Various redundant transmission techniques and coding schemes have been proposed and implemented to deal with the problem of Rayleigh fading. One such scheme is described in international patent application WO01/78255, which describes receiver diversity from a base station equipped with a repeater to a final receiver. The IF signal is delayed and the original and the delayed signal are combined and transmitted by an antenna to the final receiver. At the receiver an antenna receives the combined signal and removes the delay spread by adaptive delay equalization processing so that the combined signals can be separated and demodulated as one signal. This patent discusses a (1,L) IF-receiver delay diversity single carrier system with the particular case that L=2. The theory behind such a system is that the artificially introduced multipath signal can be recognized and successfully decoded with minimal data loss with the help of an equalizer in the receiver.
While such an approach may provide acceptable performance for a voice communication system, data systems such as WLANs place much greater emphasis on the ability to accurately receive the signal data. In particular, improvements in signal-to-noise (SNR) of 2-3 dB can provide significant improvement in the bit error rates of data systems. Techniques which perform with low bit error rates in the presence of common Rayleigh fading are highly desirable.
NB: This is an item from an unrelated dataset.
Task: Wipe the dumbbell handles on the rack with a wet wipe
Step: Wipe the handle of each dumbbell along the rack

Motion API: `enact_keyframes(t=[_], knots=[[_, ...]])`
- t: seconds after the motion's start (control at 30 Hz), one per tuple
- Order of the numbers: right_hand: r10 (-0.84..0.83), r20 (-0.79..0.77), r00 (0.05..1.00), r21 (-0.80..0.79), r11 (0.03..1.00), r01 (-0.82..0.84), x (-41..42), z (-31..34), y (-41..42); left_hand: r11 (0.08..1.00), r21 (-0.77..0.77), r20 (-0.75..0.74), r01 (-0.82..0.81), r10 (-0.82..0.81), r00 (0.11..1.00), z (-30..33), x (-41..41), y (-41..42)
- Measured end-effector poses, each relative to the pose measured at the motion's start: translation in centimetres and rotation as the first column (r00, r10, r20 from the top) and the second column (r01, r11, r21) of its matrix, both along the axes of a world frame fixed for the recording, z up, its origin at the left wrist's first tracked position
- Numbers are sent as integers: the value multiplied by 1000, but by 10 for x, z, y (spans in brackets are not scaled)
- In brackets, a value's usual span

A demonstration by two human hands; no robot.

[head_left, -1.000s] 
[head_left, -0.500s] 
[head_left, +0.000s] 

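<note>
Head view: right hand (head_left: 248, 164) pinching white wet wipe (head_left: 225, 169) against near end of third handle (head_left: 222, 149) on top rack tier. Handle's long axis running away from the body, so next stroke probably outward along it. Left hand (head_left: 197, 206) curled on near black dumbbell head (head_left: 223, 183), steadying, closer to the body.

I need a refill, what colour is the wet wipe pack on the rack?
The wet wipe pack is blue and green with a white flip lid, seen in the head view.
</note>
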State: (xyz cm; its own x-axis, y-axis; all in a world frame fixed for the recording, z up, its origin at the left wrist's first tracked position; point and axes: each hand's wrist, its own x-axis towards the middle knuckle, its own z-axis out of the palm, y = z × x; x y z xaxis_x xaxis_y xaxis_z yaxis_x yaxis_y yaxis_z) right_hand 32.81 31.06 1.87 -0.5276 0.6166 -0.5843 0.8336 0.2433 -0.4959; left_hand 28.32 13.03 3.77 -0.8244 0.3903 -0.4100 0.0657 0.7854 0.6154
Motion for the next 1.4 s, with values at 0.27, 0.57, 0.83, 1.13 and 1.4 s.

In accordance with the principles of the present invention, a wireless communication system is provided which exhibits delay diversity at both the transmitter and the receiver. WLAN systems in which the mobile terminal and the access point both exhibit L antennas are known as (L,L) diversity systems. An (L,L) delay diversity system in accordance with the present invention does not rely solely upon the spatial diversity of the L antennas, but uses different delays in the antenna signal paths at both the transmitter and the receiver. In accordance with a further aspect of the present invention, a non-zero delay at one terminal (transmitter or receiver) is different from that of the other terminal, thereby providing a 2L diversity plus 10 log 10(L) dB improvement in performance.
In the drawings:
FIG. 1 illustrates in block diagram form the physical layer of an orthogonal frequency division multiplexing (OFDM) system transmitter,
FIG. 2 illustrates in block diagram form the physical layer of an OFDM system receiver; and
FIG. 3 illustrates a WLAN system using the OFDM transmitter and receiver of FIGS. 1 and 2 in an (L,L) RF delay diversity embodiment in accordance with the principles of the present invention.
Referring first to FIG. 1, the physical layer of an orthogonal frequency division multiplexing (OFDM) system transmitter is shown in block diagram form. The data to be transmitted is applied to the input 12 of the transmitter. The data may be packets of Internet Protocol (IP) data which is to be transmitted at a bit rate of 6, 9, 12, 18, 24, 36, 48, or 54 Mbits/sec. In the embodiment of FIG. 1 packets of 1518 bytes are to be transmitted at a maximum data rate of 54 Mbits/sec. The bytes comprise characters which are encoded, modulated and transmitted by the transmitter in a frame format. The embodiment of FIG. 1 uses a frame format which comprises a preamble of short and long training intervals which aid the receiver in acquisition. The preamble also includes a guard interval as discussed below. The preamble is followed by a header of one OFDM symbol, followed by a data field of a variable number of OFDM symbols.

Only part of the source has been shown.